> INSTRUCTIONS TO FOLLOW
Starting with the first line and ending with the line that holds "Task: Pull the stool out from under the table", repeat the material exactly.

> PROVIDED RECORDS
:::

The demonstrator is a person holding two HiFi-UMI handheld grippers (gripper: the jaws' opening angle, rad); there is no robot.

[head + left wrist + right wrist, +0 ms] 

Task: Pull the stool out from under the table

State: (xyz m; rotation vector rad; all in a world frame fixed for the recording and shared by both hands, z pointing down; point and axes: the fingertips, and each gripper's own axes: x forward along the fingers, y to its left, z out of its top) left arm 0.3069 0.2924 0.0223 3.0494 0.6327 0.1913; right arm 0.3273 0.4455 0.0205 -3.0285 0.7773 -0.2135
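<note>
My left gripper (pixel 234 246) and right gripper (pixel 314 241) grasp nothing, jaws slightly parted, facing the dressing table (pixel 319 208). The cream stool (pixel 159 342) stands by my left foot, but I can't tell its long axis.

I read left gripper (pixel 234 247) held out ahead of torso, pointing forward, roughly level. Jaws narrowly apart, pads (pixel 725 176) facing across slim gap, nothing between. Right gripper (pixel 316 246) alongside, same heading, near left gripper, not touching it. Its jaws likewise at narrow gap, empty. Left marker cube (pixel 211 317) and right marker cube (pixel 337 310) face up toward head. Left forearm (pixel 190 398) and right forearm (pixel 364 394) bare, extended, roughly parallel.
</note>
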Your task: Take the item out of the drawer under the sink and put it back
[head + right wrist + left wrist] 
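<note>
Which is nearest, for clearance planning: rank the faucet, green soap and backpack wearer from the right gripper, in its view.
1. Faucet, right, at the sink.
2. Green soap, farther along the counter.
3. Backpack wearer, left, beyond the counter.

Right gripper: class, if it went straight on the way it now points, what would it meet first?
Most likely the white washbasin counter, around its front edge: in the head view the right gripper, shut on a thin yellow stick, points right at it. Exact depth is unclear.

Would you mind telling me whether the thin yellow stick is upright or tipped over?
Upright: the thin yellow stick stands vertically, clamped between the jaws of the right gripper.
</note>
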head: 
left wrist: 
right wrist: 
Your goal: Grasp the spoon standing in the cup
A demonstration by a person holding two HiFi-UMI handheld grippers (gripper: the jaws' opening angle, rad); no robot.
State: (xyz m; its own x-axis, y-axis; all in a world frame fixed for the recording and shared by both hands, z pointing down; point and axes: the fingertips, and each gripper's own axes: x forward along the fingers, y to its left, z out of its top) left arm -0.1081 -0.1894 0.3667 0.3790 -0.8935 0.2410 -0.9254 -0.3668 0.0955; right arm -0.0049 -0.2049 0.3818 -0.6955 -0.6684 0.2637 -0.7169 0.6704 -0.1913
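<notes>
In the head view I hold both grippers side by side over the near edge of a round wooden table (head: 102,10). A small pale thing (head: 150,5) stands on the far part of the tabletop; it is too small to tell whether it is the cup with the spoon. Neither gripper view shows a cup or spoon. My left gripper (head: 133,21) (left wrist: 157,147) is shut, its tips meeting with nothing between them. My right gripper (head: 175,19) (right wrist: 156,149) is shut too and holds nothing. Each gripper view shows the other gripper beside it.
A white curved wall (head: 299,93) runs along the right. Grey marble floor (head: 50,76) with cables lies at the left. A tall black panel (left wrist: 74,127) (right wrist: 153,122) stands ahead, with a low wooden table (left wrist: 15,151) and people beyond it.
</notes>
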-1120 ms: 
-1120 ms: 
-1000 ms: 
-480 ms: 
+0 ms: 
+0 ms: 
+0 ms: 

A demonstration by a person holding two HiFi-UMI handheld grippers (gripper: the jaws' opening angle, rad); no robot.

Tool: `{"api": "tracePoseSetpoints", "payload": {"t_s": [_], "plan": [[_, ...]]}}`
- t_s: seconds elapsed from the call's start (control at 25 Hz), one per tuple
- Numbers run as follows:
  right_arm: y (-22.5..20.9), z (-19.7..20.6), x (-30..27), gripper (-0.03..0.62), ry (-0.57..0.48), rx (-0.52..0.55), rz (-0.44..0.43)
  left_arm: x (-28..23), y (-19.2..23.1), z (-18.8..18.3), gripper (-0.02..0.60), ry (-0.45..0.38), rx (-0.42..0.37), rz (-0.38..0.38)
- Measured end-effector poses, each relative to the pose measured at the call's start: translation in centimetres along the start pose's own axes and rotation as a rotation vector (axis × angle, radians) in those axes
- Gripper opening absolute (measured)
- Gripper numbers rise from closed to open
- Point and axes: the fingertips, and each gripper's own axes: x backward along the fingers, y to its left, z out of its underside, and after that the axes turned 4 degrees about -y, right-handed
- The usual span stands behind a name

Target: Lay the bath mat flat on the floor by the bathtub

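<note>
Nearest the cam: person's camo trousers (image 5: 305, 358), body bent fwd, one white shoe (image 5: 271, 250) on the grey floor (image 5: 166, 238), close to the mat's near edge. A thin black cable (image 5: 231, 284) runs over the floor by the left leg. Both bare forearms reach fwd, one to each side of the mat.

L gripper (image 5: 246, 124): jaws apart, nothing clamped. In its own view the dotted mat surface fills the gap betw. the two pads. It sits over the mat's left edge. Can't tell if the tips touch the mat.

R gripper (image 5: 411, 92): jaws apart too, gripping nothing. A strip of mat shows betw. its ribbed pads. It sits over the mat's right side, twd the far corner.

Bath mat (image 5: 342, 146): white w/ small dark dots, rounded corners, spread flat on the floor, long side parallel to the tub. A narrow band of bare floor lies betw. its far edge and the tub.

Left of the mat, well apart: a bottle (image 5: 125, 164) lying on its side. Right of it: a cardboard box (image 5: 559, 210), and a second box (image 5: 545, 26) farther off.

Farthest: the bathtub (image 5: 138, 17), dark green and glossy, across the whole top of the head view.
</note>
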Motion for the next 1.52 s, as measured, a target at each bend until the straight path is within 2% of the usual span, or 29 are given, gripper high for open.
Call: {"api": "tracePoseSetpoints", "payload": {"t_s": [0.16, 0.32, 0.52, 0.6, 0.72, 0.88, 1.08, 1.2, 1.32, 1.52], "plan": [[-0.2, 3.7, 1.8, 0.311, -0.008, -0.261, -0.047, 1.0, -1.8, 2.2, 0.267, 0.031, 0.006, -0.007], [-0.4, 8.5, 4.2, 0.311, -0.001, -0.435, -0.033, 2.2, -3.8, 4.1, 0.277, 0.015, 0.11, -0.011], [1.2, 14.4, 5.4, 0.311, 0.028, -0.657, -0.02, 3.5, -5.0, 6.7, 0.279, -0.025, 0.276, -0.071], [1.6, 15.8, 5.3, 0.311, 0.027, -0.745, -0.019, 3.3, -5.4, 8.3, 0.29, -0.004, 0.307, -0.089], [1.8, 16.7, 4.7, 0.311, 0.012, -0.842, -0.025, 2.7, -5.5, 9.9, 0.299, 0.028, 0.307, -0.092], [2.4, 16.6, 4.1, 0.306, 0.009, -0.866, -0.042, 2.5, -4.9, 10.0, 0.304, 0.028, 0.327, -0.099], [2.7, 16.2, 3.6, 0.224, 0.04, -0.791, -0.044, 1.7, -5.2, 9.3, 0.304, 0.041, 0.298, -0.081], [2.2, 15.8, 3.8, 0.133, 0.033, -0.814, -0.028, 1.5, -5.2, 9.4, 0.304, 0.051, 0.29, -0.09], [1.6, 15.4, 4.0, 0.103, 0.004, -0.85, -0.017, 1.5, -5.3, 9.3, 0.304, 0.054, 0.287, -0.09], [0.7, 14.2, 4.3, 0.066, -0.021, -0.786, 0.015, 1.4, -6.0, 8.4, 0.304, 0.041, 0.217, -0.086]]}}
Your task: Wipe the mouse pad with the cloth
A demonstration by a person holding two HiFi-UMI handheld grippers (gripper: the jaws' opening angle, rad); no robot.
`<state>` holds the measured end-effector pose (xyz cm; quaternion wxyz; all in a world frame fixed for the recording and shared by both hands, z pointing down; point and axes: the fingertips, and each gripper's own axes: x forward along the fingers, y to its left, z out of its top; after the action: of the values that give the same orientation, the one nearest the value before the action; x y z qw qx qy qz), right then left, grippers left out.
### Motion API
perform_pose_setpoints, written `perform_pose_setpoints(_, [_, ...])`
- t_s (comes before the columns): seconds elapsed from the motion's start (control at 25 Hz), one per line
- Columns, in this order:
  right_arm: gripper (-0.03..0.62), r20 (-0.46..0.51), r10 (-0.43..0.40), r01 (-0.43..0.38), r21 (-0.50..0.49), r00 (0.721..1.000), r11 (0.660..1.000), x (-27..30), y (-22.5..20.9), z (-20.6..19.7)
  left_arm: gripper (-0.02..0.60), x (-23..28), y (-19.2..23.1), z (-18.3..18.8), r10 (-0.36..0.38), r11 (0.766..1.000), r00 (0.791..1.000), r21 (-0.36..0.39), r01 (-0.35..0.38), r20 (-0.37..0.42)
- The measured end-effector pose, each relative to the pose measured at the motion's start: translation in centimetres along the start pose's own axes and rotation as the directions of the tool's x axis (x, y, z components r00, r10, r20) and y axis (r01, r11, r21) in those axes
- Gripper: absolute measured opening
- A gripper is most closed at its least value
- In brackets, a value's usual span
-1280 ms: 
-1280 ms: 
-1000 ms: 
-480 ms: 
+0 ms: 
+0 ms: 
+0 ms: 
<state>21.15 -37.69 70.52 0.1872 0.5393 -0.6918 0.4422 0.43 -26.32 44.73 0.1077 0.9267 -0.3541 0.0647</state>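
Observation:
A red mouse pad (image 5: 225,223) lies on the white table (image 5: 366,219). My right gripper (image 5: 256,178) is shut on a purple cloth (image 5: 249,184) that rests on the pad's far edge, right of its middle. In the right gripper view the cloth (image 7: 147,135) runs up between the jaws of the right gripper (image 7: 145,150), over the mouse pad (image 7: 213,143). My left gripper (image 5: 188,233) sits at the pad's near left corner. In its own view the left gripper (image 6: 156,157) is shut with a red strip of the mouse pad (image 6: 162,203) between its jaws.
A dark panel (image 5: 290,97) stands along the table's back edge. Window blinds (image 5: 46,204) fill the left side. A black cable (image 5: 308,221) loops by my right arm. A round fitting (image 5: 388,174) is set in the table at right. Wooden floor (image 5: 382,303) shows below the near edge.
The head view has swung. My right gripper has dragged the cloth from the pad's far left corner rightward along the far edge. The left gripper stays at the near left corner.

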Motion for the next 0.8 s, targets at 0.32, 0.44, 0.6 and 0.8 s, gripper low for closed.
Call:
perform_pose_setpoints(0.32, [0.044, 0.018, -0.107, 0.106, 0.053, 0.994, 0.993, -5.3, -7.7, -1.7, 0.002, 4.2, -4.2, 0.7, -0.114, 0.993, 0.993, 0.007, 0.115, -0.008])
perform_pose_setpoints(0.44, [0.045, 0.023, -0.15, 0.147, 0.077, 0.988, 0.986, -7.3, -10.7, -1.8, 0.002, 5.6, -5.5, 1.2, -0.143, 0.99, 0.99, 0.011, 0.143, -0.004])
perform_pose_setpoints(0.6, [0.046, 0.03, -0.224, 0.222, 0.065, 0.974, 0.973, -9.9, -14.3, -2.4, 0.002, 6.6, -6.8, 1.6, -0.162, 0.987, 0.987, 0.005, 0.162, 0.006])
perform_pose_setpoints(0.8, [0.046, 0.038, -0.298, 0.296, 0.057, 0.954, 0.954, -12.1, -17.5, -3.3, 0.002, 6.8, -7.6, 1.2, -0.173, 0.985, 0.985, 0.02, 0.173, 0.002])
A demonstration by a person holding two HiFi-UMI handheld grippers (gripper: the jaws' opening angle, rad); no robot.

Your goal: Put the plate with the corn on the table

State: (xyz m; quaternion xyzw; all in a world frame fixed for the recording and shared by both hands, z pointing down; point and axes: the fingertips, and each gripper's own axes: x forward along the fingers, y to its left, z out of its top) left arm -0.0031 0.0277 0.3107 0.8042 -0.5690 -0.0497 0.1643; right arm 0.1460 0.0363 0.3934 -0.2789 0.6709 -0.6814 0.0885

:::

> EXERCISE SOLUTION
The demonstrator is a person holding two HiFi-UMI handheld grippers (gripper: the jaws' opening angle, rad); there is no robot.

[head + left wrist + right wrist, +0 ms] 

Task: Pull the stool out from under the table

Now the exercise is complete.